The Indian republic has a long tradition of failing to implement those of its own laws that guarantee social, economic and justice. Land reforms and legal ban on bonded labour, usury, manual scavenging, untouchability and domestic violence are laws that secure worker protections, are all flouted with impunity.

The Union government which has not made its own commitment to be a model employer and has also directions from the Supreme Court to grant minimum wages linked to inflation. Same is the case with the state governments. They take months sometimes years to revise minimum wages. But now the Union government of free India has resolved that it would not pay the minimum wage established by law to workers in public works. This decision to withhold minimum wages in government works falls into a different category, because the State flouts one of the most fundamental legal protections of the poor workers. In 2009, the Centre froze wages for workers under the Mahatma Gandhi National Rural Employment Guarantee Act to Rs 100 per day. As a result, with time, wages in many states have fallen below the minimum wages, aggravated further by rising food prices. The Centre had agreed to index this wage to inflation, but refuses to pay minimum wages. Jawaharlal had declared in his stirring presidential address to Congress in Lahore in 1929, “The least that every worker in field and factory is entitled to is a minimum wage which will enable him to live in modest comfort, and humane hours of labour which do not break his strength or spirit...” Eight decades later the government declares that it does not believe in that founding father of our republic. This rural job guarantee scheme was introduced by the previous UPA government under pressure from the Communists who were supporting the government. Now that pressure is off its back and hence a big no to workers.

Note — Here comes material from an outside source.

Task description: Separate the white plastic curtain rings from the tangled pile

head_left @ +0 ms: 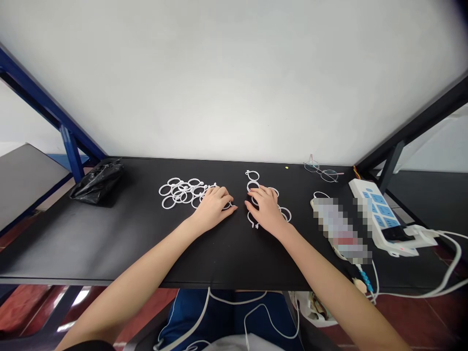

We are told that the liberalisation of the country's economy has resulted in tremendous progress, sustained growth and increased wealth. Yet indices of development mask inequity and the human cost of progress. For millions of Indians, hunger is routine, malnutrition rife, employment insecure, social security non-existent, health care expensive and livelihoods are under threat. Capitalism's ability to improve economies is touted as panacea. It is argued that what is good for rich private corporations is good for national economies. Gross domestic product figures inflated by phenomenal successes of the rich are often very impressive. However, they conceal the poverty and suffering at the bottom of the economic pyramid.

Markets live and thrive on greed that is more profit. Inequity in the capitalistic system is a given. Capitalism, driven as much by individual greed and aspiration as by individual capital always strives to break free of controls. Those who control capital, contend that minimal controls are required for free markets to flourish. They want minimal taxation, reject increased levies to meet public expenditure and oppose enhanced duties for social justice initiatives. They forget that actually libertarian beliefs thrive on taxes from the people. If there is no benefit to the tax payers whose money the capitalist use for profit then the governments have no right to tax people. Taxation is pure stealing of personal incomes or property.

Capitalists control governments, even hold them hostage. Since 1990s when liberalisation began we have heard about scams only. That means the capitalists have been stealing people’s money. The funding of elections by private capital mandates policies that favour the capitalists. Consequently, most governments do not allow for taxation policies required for social justice in our grossly unfair India. Nevertheless, the recent collapse of many international banks, the massive bailouts required by many reputed pillars of finance survival and the global economic recession exposed the capitalist system. Surely the wealth created should also highlight the resultant gross inequity. But when the policies are laid down and players decided by the World Bank and the International Monetary Fund what can the poor expect? It is well established that the conditions imposed in exchange for credit have crippled many a developing economy by removing trade barriers and reducing subsidies, which are required to protect local and fledgling markets against international competition.